Paper ID: 2204.11942
Meta-AF: Meta-Learning for Adaptive Filters
Jonah Casebeer, Nicholas J. Bryan, Paris Smaragdis
Adaptive filtering algorithms are pervasive throughout signal processing and have had a material impact on a wide variety of domains including audio processing, telecommunications, biomedical sensing, astrophysics and cosmology, seismology, and many more. Adaptive filters typically operate via specialized online, iterative optimization methods such as least-mean squares or recursive least squares and aim to process signals in unknown or nonstationary environments. Such algorithms, however, can be slow and laborious to develop, require domain expertise to create, and necessitate mathematical insight for improvement. In this work, we seek to improve upon hand-derived adaptive filter algorithms and present a comprehensive framework for learning online, adaptive signal processing algorithms or update rules directly from data. To do so, we frame the development of adaptive filters as a meta-learning problem in the context of deep learning and use a form of self-supervision to learn online iterative update rules for adaptive filters.
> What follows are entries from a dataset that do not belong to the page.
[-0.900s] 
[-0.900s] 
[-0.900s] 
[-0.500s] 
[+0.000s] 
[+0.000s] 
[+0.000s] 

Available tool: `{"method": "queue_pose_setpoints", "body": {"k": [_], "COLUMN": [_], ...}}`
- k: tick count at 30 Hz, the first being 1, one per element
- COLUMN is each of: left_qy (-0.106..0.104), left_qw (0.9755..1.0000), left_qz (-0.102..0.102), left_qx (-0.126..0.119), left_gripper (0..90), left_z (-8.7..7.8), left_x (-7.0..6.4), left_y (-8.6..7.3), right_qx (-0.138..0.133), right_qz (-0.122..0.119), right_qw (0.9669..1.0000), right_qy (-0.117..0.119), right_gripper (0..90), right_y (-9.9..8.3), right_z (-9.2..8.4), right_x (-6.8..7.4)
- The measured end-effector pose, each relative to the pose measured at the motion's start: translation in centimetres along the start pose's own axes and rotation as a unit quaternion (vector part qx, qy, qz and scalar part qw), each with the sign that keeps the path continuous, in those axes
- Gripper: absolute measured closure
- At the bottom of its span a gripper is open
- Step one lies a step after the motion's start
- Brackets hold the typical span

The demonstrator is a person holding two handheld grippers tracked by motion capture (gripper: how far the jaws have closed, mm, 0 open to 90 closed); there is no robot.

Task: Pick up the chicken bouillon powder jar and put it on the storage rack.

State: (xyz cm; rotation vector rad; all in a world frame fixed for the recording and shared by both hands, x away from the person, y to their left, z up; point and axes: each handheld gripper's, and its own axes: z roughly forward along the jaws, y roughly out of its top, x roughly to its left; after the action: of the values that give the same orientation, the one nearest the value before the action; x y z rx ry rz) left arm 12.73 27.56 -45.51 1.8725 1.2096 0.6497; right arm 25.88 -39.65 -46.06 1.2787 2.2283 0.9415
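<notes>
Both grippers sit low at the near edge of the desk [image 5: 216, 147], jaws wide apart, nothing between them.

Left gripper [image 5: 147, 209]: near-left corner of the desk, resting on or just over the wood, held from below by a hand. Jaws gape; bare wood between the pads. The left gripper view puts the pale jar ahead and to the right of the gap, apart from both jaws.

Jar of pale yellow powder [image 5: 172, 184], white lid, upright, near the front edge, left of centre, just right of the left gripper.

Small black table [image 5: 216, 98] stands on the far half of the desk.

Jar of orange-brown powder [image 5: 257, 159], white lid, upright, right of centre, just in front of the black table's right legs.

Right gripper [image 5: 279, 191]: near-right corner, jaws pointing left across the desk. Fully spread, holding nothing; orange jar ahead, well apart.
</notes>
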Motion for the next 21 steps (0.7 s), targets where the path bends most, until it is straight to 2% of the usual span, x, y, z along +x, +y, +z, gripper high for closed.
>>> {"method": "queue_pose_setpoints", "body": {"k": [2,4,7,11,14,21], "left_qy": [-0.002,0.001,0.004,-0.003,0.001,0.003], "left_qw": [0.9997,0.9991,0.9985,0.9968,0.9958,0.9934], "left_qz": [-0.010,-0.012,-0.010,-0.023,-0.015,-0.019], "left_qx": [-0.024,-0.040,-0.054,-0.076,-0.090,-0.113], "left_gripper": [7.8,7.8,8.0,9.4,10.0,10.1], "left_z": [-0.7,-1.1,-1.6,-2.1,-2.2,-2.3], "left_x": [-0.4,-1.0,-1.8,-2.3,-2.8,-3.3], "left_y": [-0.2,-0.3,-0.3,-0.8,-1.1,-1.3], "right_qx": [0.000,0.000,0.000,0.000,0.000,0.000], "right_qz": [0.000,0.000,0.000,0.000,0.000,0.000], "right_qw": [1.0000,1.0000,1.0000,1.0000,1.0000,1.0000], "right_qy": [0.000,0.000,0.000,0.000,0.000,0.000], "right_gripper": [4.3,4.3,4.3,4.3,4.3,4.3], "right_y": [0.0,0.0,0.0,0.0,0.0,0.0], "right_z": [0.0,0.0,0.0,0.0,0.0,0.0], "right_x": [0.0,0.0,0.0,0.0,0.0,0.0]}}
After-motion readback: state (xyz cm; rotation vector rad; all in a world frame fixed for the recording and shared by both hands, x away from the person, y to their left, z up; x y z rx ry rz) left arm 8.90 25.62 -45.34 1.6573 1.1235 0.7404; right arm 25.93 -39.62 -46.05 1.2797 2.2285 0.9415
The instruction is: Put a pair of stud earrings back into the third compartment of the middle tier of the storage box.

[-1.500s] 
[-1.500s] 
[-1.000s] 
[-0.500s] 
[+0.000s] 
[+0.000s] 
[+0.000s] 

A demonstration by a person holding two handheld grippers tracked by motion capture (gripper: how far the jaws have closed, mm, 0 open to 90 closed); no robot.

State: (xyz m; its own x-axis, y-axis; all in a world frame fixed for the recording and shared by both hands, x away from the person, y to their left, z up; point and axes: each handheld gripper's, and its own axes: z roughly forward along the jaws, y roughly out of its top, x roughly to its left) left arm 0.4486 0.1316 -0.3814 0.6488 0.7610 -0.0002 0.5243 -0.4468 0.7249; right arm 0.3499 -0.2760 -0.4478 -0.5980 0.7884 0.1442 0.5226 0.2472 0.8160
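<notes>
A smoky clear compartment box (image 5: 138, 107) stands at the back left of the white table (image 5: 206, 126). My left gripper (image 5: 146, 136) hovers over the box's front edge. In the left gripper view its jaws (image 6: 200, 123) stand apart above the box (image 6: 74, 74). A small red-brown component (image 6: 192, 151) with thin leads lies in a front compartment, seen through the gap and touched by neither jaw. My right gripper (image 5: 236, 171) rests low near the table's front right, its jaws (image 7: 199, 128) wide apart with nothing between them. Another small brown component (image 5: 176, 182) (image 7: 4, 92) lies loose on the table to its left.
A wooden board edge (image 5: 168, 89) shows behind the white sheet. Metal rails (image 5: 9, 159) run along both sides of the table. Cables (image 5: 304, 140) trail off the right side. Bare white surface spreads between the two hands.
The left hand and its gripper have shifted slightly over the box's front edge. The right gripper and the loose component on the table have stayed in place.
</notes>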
To demonstrate our approach, we focus on audio applications and systematically develop meta-learned adaptive filters for five canonical audio problems including system identification, acoustic echo cancellation, blind equalization, multi-channel dereverberation, and beamforming. We compare our approach against common baselines and/or recent state-of-the-art methods. We show we can learn high-performing adaptive filters that operate in real-time and, in most cases, significantly outperform each method we compare against -- all using a single general-purpose configuration of our approach.